-- Try it --
Beneath this line are the data; copy exactly the part of them that opens with the line containing "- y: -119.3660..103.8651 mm" and closes with the line containing "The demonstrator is", and only that part.

Data items
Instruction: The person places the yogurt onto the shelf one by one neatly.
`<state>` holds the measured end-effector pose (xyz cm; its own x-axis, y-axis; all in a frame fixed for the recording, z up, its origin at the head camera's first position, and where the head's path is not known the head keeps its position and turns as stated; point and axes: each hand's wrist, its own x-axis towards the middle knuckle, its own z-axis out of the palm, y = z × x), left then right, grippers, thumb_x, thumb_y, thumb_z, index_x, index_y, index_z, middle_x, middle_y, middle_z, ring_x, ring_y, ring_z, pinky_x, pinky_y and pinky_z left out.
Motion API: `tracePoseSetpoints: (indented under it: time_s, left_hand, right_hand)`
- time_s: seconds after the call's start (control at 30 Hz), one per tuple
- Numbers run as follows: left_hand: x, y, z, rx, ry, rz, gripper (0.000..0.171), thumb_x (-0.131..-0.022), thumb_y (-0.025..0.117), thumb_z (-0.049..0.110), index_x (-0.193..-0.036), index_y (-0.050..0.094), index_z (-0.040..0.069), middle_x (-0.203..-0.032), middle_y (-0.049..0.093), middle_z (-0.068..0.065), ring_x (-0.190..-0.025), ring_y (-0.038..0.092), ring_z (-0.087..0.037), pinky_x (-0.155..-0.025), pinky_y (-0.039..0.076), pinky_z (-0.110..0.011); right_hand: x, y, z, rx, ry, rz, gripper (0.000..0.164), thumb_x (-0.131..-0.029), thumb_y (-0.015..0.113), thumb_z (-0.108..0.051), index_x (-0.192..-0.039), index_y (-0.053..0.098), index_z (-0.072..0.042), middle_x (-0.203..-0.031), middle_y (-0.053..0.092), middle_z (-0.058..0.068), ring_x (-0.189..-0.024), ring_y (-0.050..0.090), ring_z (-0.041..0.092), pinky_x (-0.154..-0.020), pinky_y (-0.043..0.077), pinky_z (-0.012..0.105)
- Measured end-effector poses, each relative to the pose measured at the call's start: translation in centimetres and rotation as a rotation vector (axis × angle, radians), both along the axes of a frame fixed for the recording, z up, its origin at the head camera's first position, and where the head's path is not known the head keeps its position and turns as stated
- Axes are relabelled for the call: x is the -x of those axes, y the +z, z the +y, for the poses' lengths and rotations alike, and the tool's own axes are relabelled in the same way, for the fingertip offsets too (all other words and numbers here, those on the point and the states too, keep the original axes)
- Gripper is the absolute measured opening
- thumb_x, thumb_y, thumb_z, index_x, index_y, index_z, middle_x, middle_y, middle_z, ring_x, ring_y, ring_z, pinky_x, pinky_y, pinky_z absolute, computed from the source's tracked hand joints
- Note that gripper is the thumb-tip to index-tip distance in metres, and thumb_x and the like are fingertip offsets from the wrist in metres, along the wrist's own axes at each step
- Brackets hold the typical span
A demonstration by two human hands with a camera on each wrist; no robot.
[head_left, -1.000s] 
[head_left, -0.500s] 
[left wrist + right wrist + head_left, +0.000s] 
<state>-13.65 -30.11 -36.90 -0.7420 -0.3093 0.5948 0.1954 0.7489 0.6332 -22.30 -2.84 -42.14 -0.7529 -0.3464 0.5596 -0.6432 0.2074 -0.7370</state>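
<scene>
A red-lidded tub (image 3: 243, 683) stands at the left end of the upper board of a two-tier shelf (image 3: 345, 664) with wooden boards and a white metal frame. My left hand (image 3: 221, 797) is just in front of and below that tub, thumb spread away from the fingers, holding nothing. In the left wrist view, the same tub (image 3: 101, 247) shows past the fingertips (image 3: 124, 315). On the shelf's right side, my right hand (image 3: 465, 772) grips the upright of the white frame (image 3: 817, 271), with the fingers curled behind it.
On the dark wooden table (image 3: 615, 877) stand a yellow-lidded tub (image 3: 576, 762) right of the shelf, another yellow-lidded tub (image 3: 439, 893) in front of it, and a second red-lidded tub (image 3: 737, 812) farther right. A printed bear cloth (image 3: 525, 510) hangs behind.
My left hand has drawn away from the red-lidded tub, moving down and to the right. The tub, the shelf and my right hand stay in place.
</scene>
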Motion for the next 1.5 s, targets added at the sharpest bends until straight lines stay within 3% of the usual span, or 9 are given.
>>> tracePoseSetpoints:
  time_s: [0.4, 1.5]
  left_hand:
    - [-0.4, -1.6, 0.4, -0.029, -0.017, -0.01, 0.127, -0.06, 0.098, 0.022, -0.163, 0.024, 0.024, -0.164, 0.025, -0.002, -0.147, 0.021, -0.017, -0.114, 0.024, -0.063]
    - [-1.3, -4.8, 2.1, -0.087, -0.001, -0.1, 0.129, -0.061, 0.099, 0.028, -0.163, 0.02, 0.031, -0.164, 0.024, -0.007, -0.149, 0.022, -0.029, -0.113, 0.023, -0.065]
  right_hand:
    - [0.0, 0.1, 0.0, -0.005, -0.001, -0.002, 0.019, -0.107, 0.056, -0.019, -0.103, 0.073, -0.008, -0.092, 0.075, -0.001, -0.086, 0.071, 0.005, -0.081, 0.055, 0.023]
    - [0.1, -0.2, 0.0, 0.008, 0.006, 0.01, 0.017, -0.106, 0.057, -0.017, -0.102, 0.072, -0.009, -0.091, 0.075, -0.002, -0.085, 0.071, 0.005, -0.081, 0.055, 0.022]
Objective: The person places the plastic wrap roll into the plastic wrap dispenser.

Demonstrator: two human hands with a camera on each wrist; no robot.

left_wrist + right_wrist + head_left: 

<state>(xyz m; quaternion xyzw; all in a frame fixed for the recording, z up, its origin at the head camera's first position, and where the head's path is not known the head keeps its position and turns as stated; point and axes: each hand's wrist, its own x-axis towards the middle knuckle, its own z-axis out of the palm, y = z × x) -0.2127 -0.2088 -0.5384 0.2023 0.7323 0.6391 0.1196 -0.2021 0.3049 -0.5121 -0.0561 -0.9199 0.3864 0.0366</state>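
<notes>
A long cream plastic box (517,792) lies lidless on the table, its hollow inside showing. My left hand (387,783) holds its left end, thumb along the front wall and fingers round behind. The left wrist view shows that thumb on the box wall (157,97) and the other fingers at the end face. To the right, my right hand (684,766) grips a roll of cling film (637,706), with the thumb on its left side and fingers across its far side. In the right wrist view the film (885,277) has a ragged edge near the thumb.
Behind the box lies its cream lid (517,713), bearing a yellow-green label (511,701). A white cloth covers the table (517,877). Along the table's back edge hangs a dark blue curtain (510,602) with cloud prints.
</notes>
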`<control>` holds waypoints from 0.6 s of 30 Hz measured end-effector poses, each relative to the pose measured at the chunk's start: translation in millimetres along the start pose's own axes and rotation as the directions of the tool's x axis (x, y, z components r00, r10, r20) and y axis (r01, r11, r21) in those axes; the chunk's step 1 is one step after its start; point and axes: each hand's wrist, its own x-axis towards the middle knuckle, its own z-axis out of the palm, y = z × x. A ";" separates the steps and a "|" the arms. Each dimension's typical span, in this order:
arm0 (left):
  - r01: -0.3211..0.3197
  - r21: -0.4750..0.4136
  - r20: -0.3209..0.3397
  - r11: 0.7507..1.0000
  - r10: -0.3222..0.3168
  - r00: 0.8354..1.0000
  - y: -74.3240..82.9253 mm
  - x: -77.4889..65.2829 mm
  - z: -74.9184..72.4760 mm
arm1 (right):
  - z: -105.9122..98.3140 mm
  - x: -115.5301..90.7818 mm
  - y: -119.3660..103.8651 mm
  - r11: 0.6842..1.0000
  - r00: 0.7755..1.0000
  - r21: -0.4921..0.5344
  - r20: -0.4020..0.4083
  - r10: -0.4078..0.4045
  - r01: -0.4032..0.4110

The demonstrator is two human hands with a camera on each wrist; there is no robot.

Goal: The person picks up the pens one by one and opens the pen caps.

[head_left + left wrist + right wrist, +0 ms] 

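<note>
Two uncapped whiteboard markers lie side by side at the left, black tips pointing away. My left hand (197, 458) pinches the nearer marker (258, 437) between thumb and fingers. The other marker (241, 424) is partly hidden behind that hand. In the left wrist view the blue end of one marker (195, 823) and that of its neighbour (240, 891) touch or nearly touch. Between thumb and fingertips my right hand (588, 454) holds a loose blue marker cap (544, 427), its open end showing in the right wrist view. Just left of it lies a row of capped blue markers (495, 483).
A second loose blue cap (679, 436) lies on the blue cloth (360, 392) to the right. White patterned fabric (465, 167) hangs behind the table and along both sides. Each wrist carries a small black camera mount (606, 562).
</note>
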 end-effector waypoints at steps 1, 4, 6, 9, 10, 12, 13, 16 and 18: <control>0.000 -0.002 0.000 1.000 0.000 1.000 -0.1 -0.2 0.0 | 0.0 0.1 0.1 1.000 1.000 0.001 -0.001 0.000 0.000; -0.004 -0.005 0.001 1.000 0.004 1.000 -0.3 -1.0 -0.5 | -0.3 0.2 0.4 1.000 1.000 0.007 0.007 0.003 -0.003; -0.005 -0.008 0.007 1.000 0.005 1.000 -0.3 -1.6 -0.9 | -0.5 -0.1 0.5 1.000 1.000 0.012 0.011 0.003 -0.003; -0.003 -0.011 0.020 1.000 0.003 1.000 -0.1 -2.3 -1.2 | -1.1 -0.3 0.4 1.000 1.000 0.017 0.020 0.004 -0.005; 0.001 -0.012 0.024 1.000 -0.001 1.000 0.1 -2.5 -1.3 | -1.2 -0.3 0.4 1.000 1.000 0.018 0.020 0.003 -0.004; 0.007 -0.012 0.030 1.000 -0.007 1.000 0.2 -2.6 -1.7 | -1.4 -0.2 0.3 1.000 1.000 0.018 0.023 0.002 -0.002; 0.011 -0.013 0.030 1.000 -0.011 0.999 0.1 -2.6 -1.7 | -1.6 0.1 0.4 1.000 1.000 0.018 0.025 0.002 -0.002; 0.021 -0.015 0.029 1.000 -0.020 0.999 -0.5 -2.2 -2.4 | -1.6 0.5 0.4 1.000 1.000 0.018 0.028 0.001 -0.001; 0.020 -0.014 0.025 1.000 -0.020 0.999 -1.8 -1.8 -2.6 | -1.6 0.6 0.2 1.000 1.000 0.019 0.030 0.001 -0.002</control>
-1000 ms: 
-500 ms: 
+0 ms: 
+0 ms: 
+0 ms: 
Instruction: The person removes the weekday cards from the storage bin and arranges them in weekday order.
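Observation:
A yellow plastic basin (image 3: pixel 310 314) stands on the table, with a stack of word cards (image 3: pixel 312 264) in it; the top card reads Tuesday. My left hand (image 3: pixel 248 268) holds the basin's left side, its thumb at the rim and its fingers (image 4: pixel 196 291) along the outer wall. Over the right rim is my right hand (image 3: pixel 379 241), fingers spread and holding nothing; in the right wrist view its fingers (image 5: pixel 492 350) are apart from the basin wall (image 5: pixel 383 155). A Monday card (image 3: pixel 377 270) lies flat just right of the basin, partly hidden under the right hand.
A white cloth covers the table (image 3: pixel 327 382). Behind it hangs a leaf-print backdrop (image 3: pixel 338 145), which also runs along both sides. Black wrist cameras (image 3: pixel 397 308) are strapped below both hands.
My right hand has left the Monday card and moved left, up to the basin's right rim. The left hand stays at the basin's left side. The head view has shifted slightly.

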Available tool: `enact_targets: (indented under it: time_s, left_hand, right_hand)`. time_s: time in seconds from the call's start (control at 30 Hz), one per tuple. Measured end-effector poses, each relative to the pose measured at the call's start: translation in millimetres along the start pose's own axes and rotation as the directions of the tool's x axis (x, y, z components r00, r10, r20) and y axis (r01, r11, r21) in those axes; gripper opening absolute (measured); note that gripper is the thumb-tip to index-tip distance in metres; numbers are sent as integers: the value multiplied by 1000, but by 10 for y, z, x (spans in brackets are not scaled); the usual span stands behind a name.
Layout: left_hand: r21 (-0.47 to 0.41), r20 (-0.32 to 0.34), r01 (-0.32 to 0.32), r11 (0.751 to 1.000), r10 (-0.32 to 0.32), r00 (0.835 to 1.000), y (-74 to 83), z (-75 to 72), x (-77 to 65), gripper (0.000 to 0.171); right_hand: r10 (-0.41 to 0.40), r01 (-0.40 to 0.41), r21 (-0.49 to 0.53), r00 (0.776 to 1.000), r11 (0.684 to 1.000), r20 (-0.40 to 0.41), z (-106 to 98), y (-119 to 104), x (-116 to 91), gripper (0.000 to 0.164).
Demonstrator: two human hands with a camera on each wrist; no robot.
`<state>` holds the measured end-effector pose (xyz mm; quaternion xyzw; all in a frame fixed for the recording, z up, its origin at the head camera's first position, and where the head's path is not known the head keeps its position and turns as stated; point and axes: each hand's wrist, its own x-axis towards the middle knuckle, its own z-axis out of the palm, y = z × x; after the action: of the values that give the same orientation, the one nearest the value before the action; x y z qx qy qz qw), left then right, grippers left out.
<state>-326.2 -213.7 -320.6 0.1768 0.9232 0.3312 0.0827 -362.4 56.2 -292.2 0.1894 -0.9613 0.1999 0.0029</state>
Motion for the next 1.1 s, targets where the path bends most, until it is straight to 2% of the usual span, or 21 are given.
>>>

-- Response --
  - y: -119.3660..103.8651 mm
  - r11: 0.6842..1.0000
  - r00: 0.7755..1.0000
  - r21: -0.4921..0.5344
  - r20: -0.4020..0.4083
  - r10: -0.4078..0.4045
  - r01: -0.4032..0.4110

The demonstrator is two human hands with a camera on each wrist; there is no robot.

Nothing else belongs in the output.